Starting at the line containing "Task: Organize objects" and ending at the line containing "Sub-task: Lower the", print every line of the material below exactly, both ends included, and stop there.
--------------------------------
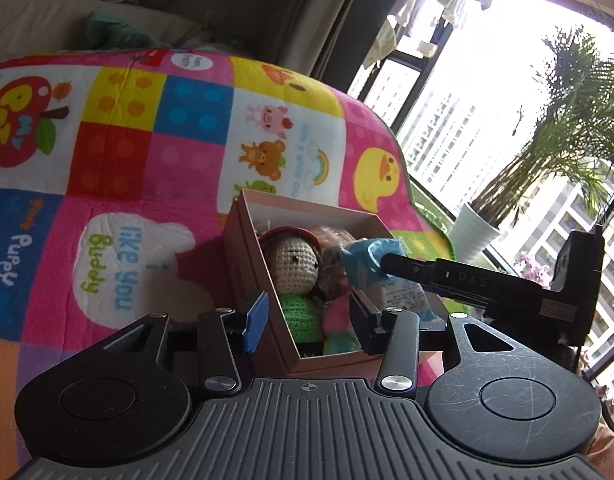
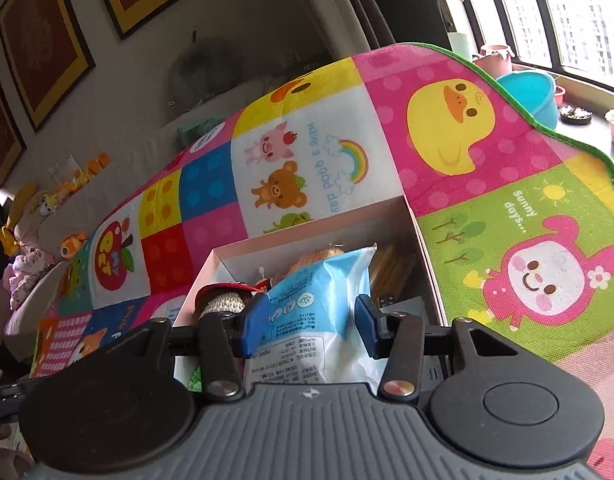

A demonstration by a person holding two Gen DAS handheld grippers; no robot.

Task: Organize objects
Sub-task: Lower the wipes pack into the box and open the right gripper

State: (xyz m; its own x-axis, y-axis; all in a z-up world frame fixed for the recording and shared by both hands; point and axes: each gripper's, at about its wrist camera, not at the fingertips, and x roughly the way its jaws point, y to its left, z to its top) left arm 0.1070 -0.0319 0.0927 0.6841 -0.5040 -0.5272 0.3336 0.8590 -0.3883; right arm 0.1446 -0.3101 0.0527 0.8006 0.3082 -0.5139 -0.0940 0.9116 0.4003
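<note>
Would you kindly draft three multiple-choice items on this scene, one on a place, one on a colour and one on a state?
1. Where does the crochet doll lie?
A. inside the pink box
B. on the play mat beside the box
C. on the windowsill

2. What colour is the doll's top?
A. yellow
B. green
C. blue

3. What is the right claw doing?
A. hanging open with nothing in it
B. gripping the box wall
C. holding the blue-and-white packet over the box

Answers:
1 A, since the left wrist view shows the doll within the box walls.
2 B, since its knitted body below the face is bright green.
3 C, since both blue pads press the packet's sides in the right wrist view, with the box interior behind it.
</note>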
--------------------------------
§ EXERCISE SOLUTION
Task: Organize objects
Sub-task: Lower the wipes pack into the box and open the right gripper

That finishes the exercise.